Microplastics in drinking water: what the research actually says
The most-cited statistic — 'microplastics in 94% of U.S. tap water' — is real but more nuanced than the headlines suggest. Here's the honest picture.
The 94% figure
The widely-cited "94% of U.S. tap water contains microplastics" comes from a 2017 investigation by Orb Media in collaboration with researchers at the State University of New York. The study sampled tap water from public supplies in major U.S. cities and detected microplastic fibers in 94% of samples (159 of 159 U.S. samples had detectable microplastics; the global rate across 14 countries was 83%).
The number is real. The interpretation requires nuance.
What was actually found
Microplastic fibers — primarily polyester and other synthetic textile fibers — were the dominant detection. Other types (fragments, films, foams) were less common. Median U.S. concentrations were ~4.8 fibers per 500 ml.
Notably, the fibers were typically 100–5,000 microns long — meaning visible under a microscope but invisible to the naked eye, and well below the filtration threshold of standard municipal water treatment.
Bottled water is worse, not better
A 2018 follow-up study by Orb Media tested bottled water from 11 brands and 9 countries — finding microplastic in 93% of bottled water at concentrations roughly 2× those in tap water. Polypropylene fragments (likely from the bottle cap) were the dominant type.
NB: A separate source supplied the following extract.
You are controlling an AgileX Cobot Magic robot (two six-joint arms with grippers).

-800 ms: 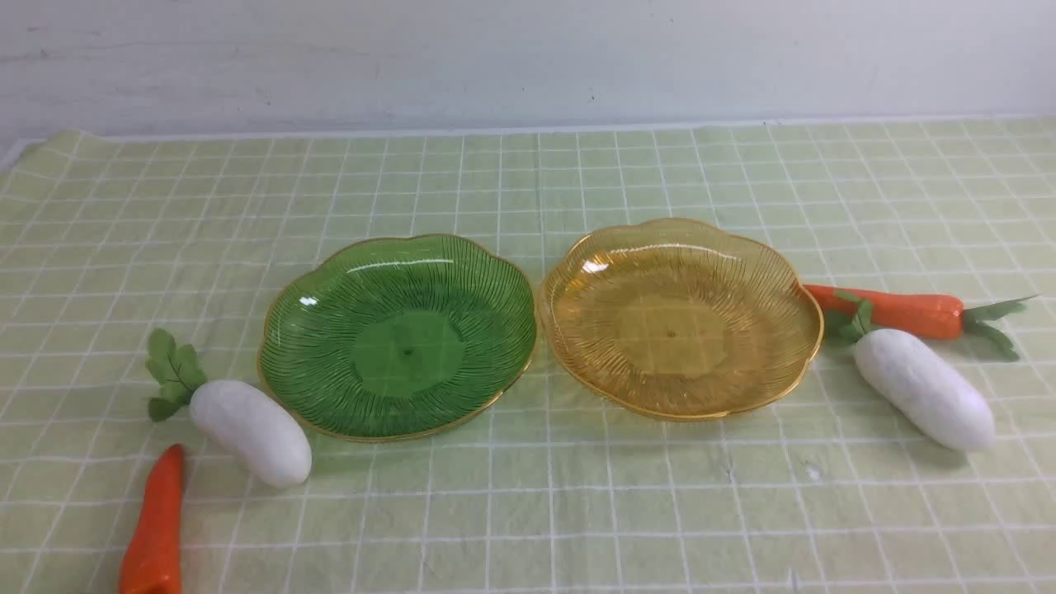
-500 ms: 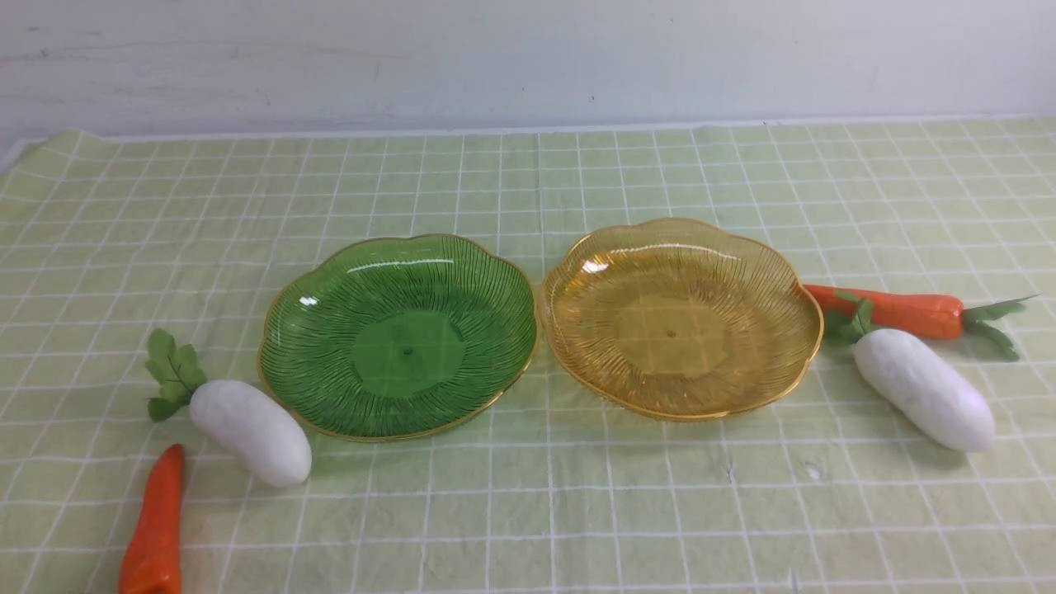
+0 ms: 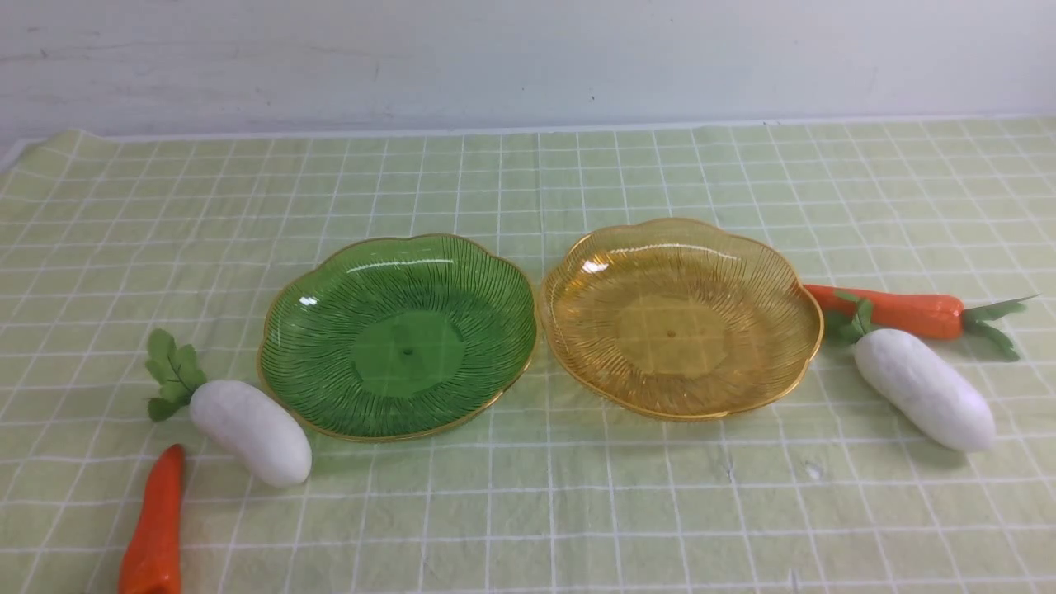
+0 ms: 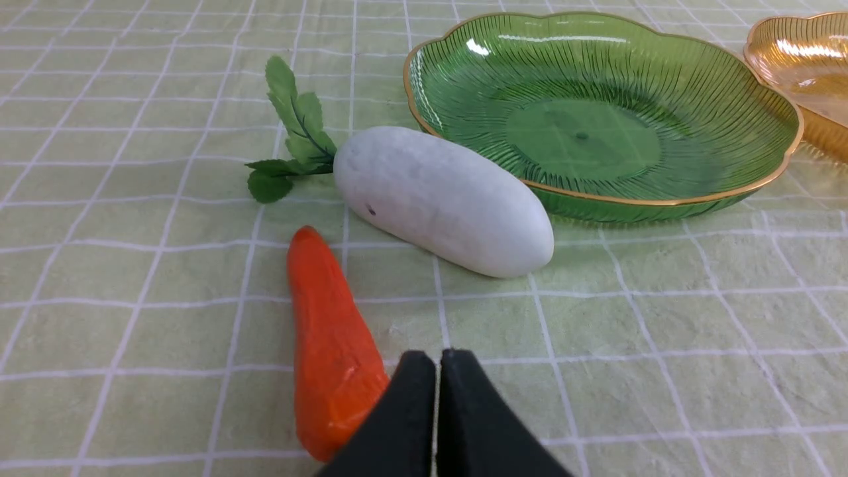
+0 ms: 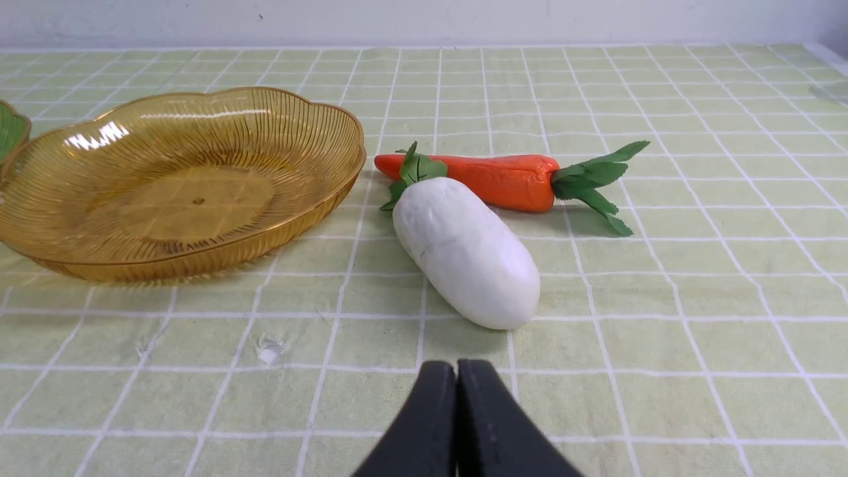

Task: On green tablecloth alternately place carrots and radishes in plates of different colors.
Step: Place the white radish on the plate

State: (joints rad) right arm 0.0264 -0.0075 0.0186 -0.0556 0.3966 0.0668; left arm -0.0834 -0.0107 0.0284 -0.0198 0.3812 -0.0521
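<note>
Nothing had moved since the earlier frames: both carrots and both radishes lay on the green tablecloth [image 3: 577, 511], outside the plates. The green plate [image 3: 396, 338] and the amber plate [image 3: 681, 318] sat side by side at the centre, rims almost touching, both empty.

The left radish [image 3: 250, 431] lay just beside the green plate's near-left rim, leaves pointing away from it. The left carrot [image 3: 154, 528] lay nearer the robot, its tip close to that radish. The right carrot [image 3: 899, 312] lay with its tip against the amber plate's right rim. The right radish [image 3: 924, 389] lay in front of it, its leaf tuft overlapping the carrot.

The left tool [image 4: 437, 361] was clenched on nothing, its fingers hiding part of the left carrot's thick end. The right tool [image 5: 456, 371] was likewise clenched and empty, short of the right radish.
</note>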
This was a substantial finding because it contradicted the common assumption that bottled water is "cleaner" than tap. On microplastics specifically, it isn't.
Health effects: what we know and don't
The honest answer: we don't yet know the health effects of long-term low-dose microplastic exposure in humans. The WHO published a 2019 review concluding that microplastics in drinking water at currently observed levels do not appear to pose an acute health risk, while flagging significant data gaps and recommending continued research.
What's been observed in laboratory animal studies (mostly mice and zebrafish):
- Microplastic accumulation in tissues including liver, kidney, and intestines
- Inflammation responses at high exposure doses
- Some evidence of endocrine disruption from associated chemicals (BPA, phthalates) leaching from microplastics
- Penetration of nanoplastics across biological barriers, including (in animals) the blood-brain barrier
Whether these effects scale to humans at typical exposure levels is the open question. Several studies in 2022–2024 have detected microplastics in human blood, lung tissue, breast milk, and placenta — confirming that ingested microplastics do reach systemic circulation in humans, but not establishing what (if any) health effects follow.
What can you do?
Two practical levels of intervention:
Personal level (limited but real)
- Tap water filters that remove microplastics: reverse osmosis filters and activated-carbon filters with sub-micron pre-filters. Standard pitcher filters generally don't reach the relevant size range.
- Avoid bottled water as a primary source. Counterintuitive but supported by the 2018 data.
- Reduce plastic in food contact: store leftovers in glass; don't microwave in plastic; switch from synthetic to natural-fiber clothing where practical (washing synthetics is a major microfiber source).
Systemic level (where the leverage actually is)
- Support microbead bans (already passed in U.S., EU, others).
- Support microfiber filter mandates on washing machines (France leads here).
- Support better wastewater filtration. Most municipal plants don't capture microplastics.
- Reduce single-use plastic use. The microplastics in your tap water 30 years from now are the plastics being discarded today.